Task prompt:
Please return the listing exactly, line for line.

Listed entries:
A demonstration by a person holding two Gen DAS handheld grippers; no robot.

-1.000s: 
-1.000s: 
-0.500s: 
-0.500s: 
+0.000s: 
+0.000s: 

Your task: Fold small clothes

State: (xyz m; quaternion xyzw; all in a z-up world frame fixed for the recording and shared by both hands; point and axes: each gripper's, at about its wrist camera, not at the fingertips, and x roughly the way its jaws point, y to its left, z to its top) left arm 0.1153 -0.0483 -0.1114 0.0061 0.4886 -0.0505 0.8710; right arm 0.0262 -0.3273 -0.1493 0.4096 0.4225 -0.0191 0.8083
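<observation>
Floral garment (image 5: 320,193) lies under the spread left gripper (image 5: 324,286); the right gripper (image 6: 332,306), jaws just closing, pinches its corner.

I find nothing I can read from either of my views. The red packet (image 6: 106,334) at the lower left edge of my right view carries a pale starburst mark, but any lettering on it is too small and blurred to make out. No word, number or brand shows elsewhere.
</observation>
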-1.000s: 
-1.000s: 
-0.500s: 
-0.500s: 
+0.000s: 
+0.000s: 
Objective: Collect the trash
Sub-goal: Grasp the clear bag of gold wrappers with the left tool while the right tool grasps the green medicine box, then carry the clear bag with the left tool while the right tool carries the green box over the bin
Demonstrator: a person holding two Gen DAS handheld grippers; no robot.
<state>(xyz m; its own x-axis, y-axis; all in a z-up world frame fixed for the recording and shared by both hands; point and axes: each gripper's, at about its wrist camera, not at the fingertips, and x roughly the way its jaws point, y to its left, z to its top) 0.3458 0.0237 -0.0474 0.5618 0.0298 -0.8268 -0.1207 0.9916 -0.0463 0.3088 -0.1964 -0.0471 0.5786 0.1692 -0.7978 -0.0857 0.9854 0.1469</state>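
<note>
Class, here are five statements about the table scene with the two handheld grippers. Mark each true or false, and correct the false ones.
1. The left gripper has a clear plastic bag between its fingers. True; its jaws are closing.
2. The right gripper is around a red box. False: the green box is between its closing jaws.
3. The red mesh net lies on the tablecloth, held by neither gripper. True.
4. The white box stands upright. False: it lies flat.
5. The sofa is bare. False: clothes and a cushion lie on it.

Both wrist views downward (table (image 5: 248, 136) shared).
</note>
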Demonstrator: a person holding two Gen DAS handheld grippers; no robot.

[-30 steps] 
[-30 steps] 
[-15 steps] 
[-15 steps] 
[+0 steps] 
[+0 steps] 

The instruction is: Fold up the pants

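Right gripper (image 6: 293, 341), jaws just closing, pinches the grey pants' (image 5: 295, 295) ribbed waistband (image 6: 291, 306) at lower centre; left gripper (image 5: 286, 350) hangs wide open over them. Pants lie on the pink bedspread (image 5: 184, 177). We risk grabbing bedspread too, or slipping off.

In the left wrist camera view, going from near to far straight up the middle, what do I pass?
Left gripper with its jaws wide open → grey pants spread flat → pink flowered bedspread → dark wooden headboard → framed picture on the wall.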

Answer space:
A demonstration by a person holding two Gen DAS handheld grippers; no robot.

-1.000s: 
-1.000s: 
-0.500s: 
-0.500s: 
+0.000s: 
+0.000s: 

Your task: Fold small clothes

State: (xyz m; quaternion xyzw; all in a z-up world frame fixed for the recording and shared by both hands; point and axes: each gripper's, at about its wrist camera, not at the fingertips, and x roughly the way its jaws point, y to its left, z to its top) left arm 0.1153 -0.0483 -0.1114 0.0061 0.4886 -0.0505 0.8710; right arm 0.0262 -0.3273 -0.1493 0.4096 0.4225 -0.0191 0.8083
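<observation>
Floral garment (image 5: 320,193) lies under the spread left gripper (image 5: 324,286); the right gripper (image 6: 332,306), jaws just closing, pinches its corner.

I find nothing I can read from either of my views. The red packet (image 6: 106,334) at the lower left edge of my right view carries a pale starburst mark, but any lettering on it is too small and blurred to make out. No word, number or brand shows elsewhere.
</observation>
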-1.000s: 
-1.000s: 
-0.500s: 
-0.500s: 
+0.000s: 
+0.000s: 
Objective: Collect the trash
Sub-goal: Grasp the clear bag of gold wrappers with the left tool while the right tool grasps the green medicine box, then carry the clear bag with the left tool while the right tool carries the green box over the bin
Demonstrator: a person holding two Gen DAS handheld grippers; no robot.
<state>(xyz m; its own x-axis, y-axis; all in a z-up world frame fixed for the recording and shared by both hands; point and axes: each gripper's, at about its wrist camera, not at the fingertips, and x roughly the way its jaws point, y to its left, z to its top) 0.3458 0.0237 -0.0474 0.5618 0.0298 -0.8268 -0.1207 0.9916 -0.0463 0.3088 -0.1964 -0.0471 0.5786 0.1692 -0.7978 -0.0857 0.9854 0.1469</state>
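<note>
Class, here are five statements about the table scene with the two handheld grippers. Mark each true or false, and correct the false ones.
1. The left gripper has a clear plastic bag between its fingers. True; its jaws are closing.
2. The right gripper is around a red box. False: the green box is between its closing jaws.
3. The red mesh net lies on the tablecloth, held by neither gripper. True.
4. The white box stands upright. False: it lies flat.
5. The sofa is bare. False: clothes and a cushion lie on it.

Both wrist views downward (table (image 5: 248, 136) shared).
</note>
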Demonstrator: a person holding two Gen DAS handheld grippers; no robot.

[-30 steps] 
[-30 steps] 
[-15 steps] 
[-15 steps] 
[+0 steps] 
[+0 steps] 

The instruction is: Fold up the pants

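Right gripper (image 6: 293, 341), jaws just closing, pinches the grey pants' (image 5: 295, 295) ribbed waistband (image 6: 291, 306) at lower centre; left gripper (image 5: 286, 350) hangs wide open over them. Pants lie on the pink bedspread (image 5: 184, 177). We risk grabbing bedspread too, or slipping off.

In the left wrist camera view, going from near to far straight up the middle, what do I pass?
Left gripper with its jaws wide open → grey pants spread flat → pink flowered bedspread → dark wooden headboard → framed picture on the wall.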

No more output is required.